> **Work order**
Go from the first line below to the one with "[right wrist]" and print each line exactly.

> **Material for this exercise**
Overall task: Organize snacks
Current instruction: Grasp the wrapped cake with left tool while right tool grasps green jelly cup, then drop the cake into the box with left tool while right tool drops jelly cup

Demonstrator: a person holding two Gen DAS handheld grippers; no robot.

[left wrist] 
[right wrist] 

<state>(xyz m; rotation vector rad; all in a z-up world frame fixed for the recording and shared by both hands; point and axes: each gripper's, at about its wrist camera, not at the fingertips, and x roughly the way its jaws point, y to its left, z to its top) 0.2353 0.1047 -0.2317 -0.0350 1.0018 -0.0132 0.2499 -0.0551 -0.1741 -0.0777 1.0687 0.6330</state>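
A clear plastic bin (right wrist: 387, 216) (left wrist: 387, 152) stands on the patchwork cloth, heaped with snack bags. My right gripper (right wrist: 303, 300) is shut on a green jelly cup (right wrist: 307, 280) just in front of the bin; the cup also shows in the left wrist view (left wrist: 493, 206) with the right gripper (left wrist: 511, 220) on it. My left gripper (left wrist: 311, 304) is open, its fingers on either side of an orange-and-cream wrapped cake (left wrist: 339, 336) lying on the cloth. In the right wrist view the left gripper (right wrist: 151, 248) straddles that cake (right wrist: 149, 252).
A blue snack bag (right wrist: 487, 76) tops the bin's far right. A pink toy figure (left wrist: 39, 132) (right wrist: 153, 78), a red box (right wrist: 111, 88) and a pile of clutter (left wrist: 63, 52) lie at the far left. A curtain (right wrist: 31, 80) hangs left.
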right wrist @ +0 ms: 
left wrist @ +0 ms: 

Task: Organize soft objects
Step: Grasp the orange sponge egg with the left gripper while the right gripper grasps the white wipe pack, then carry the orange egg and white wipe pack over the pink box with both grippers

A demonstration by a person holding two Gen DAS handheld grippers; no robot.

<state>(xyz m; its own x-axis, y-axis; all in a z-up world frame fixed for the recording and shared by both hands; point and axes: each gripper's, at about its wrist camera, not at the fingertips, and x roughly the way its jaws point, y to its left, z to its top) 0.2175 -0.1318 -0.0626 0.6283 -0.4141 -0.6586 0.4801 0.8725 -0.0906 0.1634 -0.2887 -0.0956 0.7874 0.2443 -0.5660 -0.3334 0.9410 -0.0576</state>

> **Answer to this task**
Overall task: Organize snacks
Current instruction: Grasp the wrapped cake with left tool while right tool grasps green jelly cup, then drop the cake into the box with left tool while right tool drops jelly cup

Demonstrator: a person holding two Gen DAS handheld grippers; no robot.

[left wrist] 
[right wrist] 

What has been written completes the answer.